SPULR, Section 2.5.1.4.2.2, states that time critical tasks are identified in the thermal/hydraulic analysis of the fire safe-shutdown scenario. Operations procedures implement the time critical tasks to:

Transfer power-operated relief valve (PORV) control to hot shutdown panel within five minutes Establish seal return flow within 30 minutes Start plant cooldown prior to two hours or pressurizer level exceeding 92 percent Do the above time critical operator actions result from the SPU? Discuss any assumptions, especially those of a potentially non-conservative nature that may have

been made in determining that the operator actions can confidently be accomplished within the available time.

4.

Some plants credit aspects of their Fire Protection System for other than fire protection activities, e.g., utilizing the fire water pumps and water supply as backup cooling or inventory for non-primary reactor systems. If CPSES, Units 1 and 2, credits its fire protection system in this way, the SPULR should identify the specific situations and discuss to what extent, if any, the SPU affects these non-fire-protection aspects of the plant's Fire Protection System. If CPSES, Units 1 and 2, does not take such credit, it should also be addressed in the SPULR.

PIPING AND NDE BRANCH

1.

In Section 2.1.5 of the SPULR, an equation for the susceptibility of Alloy 600 material is provided for determining the change in susceptibility due to the increase in hot-leg temperature. The gas constant, R, is provided as 1.987. The ideal gas constant is typically expressed as 1.103 E-3 kcal/mole-R, or 1.103 cal/mole-°R, where °R is the Rankine temperature scale.
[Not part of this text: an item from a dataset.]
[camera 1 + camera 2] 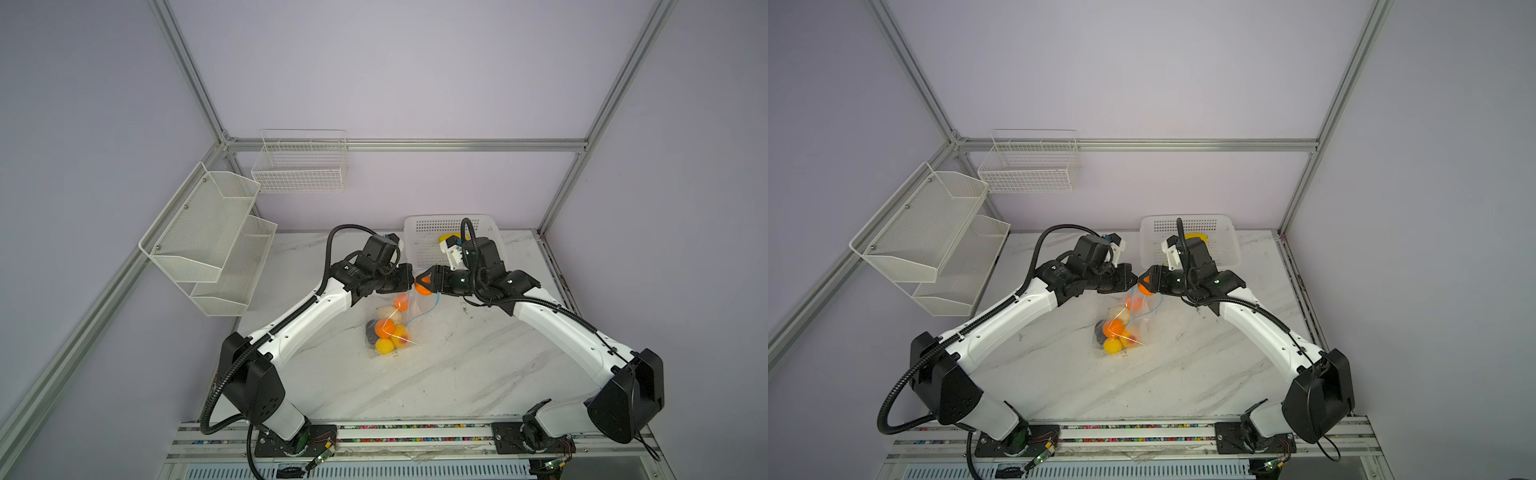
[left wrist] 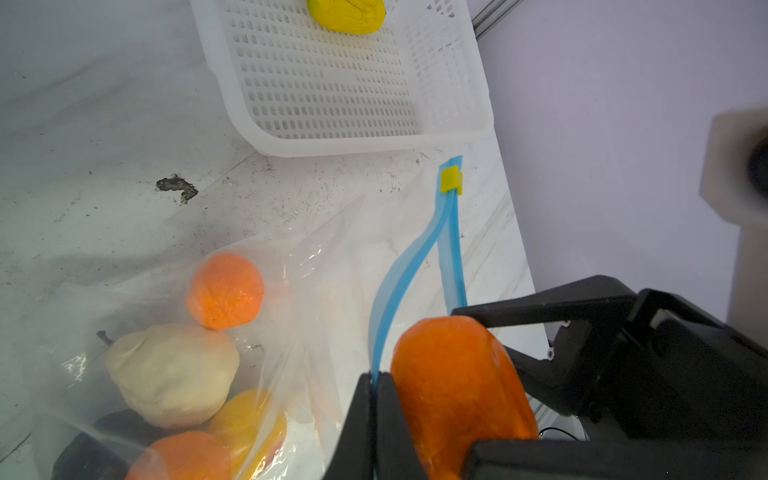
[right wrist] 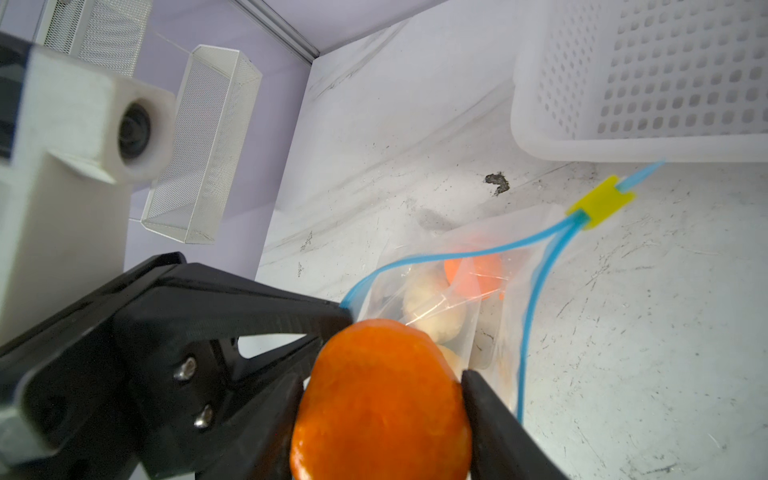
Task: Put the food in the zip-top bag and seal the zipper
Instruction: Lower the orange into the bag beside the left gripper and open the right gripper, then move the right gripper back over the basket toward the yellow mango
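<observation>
The left gripper (image 2: 376,382) is closed tight, pinching one half of the blue zipper (image 2: 399,286) and holding that edge of the clear bag (image 2: 328,257) up off the marble table (image 2: 104,145). The right gripper (image 3: 384,380) is clamped on one orange ball (image 3: 382,419), its jaws spread to either side of it. It holds the ball at the bag's open mouth, just beside the left gripper's fingers (in both top views the two grippers meet nose to nose above the bag, between the two arms). The zipper is unsealed: its two halves stand parted and join only at one yellow slider (image 2: 451,179), at the end near the white basket (image 2: 357,143). Six pieces of food lie inside the bag, bunched toward the end nearer the arms' bases: two other orange balls (image 2: 224,291), one cream bulb (image 2: 172,374), two yellow fruits (image 1: 384,345) and one dark lump (image 1: 370,330). One last yellow fruit (image 2: 347,14) lies in the basket, which stands at the back of the table behind the right gripper. That makes eight pieces in all: six bagged, one held, one in the basket. Two white racks hang on the walls at the left, one mesh shelf (image 1: 199,232) with two tiers and one wire rack (image 1: 299,166).
</observation>
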`<state>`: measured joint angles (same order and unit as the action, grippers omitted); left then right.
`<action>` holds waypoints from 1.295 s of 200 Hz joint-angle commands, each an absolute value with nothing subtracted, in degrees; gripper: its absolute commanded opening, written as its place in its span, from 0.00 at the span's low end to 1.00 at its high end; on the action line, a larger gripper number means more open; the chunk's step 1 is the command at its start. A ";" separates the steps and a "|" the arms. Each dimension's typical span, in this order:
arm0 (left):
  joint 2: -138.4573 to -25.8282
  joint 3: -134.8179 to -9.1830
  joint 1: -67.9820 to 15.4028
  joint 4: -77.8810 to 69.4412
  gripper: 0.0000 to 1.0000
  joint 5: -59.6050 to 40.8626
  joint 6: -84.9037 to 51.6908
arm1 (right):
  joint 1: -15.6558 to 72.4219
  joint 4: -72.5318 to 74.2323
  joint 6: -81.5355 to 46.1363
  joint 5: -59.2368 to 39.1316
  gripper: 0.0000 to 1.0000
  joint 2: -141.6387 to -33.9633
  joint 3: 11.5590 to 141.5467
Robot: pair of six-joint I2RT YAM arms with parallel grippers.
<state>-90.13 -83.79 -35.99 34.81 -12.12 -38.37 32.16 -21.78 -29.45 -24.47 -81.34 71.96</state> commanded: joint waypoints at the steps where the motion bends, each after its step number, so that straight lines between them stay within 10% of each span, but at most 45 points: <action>1: -87.63 -85.61 -36.27 32.33 0.00 -13.22 -38.20 | 32.43 -22.16 -29.09 -23.90 0.61 -81.89 72.12; 259: -86.40 -85.69 -36.29 33.24 0.00 -11.94 -37.72 | 30.45 -23.97 -19.28 -5.50 0.69 -81.00 81.48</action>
<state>-88.49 -83.79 -36.07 34.39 -12.16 -38.35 31.66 -23.83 -22.90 -11.29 -79.29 79.83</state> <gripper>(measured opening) 0.047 0.690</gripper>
Clarify the units of the gas constant listed in Section 2.1.5 and recalculate the value for the change in susceptibility as appropriate.

2.

Discuss the basis for the estimated susceptibility to primary water stress-corrosion cracking at the Alloy 82/182 weld locations to be ~10-11 failure probability as specified in Section 2.1.5.2.3 of the SPULR.

3.

Discuss what is meant by chemistry changes in Section 2.1.5.2.3 SCC [Stress Corrosion Cracking] of Austenitic Stainless Steel, as Section 2.1.5.2.2 implies there are no changes to the chemistry program, at least in regard to lithium addition.

4.

SPULR, Section 2.1.5.2.3, Description of Analyses and Evaluations, states that the change in the service temperature on thermal aging has been considered. Discuss how the change in the service temperature on thermal aging has been considered. This section also references WCAP-14575 and states that any potential affect on thermal aging due to the SPU would be contained within the proposed programs of WCAP-14575. Discuss how any potential affect on thermal aging due to the SPU would be contained within the proposed programs of WCAP-14575. Include in the discussion whether those programs have already been implemented or the plan for future implementation.

5.

Discuss the projected wear rates in the extraction steam piping to the second point heater. Include in the discussion the current wear rates and the changes that may result from implementation of the SPU for both units. Clarify if the piping sections listed in Tables 2.1.8-1 and 2.1.8-2 of the SPULR indicate the largest increases in projected wear rates for the systems in the flow-accelerated corrosion program. If these do not represent the largest increases in wear rate, discuss those with the largest increases in wear rate.